Problem: Only the lines holding "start" are wanted here; copy each from the listing.
☆ ☆ ☆
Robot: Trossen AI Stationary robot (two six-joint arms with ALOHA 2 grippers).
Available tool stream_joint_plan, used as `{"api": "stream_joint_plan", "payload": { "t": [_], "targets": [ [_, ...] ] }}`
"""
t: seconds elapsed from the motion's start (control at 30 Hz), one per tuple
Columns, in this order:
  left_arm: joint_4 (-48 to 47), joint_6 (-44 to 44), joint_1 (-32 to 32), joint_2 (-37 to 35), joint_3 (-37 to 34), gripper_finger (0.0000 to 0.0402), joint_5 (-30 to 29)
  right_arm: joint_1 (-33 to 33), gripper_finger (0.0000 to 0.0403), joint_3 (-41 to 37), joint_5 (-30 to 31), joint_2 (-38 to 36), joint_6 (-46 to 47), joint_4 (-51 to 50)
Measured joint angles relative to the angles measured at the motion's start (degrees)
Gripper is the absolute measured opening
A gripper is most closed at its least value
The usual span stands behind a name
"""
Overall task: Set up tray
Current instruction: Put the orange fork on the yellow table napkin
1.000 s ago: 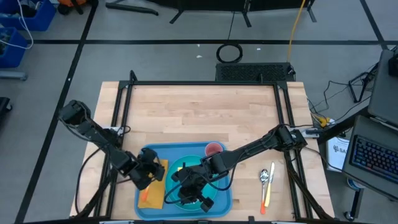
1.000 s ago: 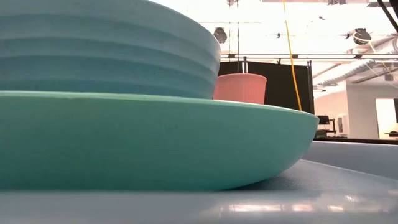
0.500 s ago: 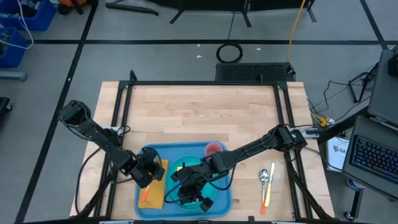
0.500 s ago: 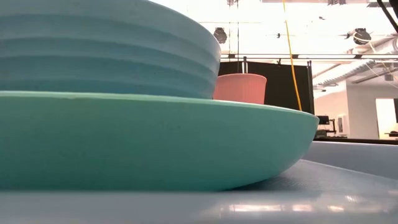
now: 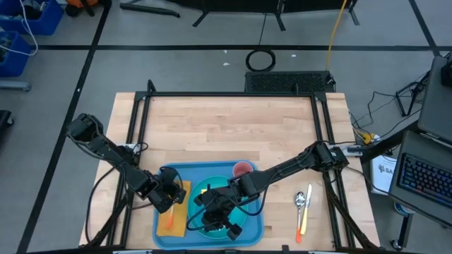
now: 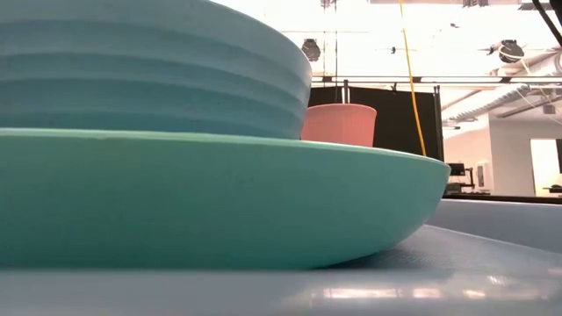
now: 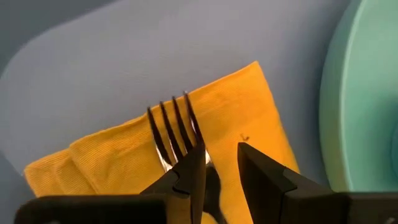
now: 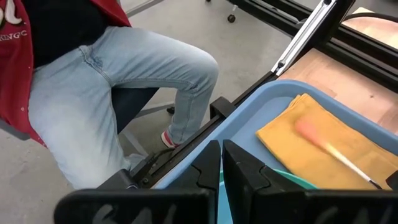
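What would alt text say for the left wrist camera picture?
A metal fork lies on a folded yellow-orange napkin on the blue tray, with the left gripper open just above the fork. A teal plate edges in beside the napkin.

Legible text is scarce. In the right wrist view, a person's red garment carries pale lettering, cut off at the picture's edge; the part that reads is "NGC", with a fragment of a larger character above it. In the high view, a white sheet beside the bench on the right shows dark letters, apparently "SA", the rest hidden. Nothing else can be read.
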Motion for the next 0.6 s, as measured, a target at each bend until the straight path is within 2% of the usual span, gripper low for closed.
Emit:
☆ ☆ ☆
Solution to the problem:
t: seconds elapsed from the motion's start (control at 30 Hz), one per tuple
Measured joint angles relative to the angles measured at the motion's start (degrees)

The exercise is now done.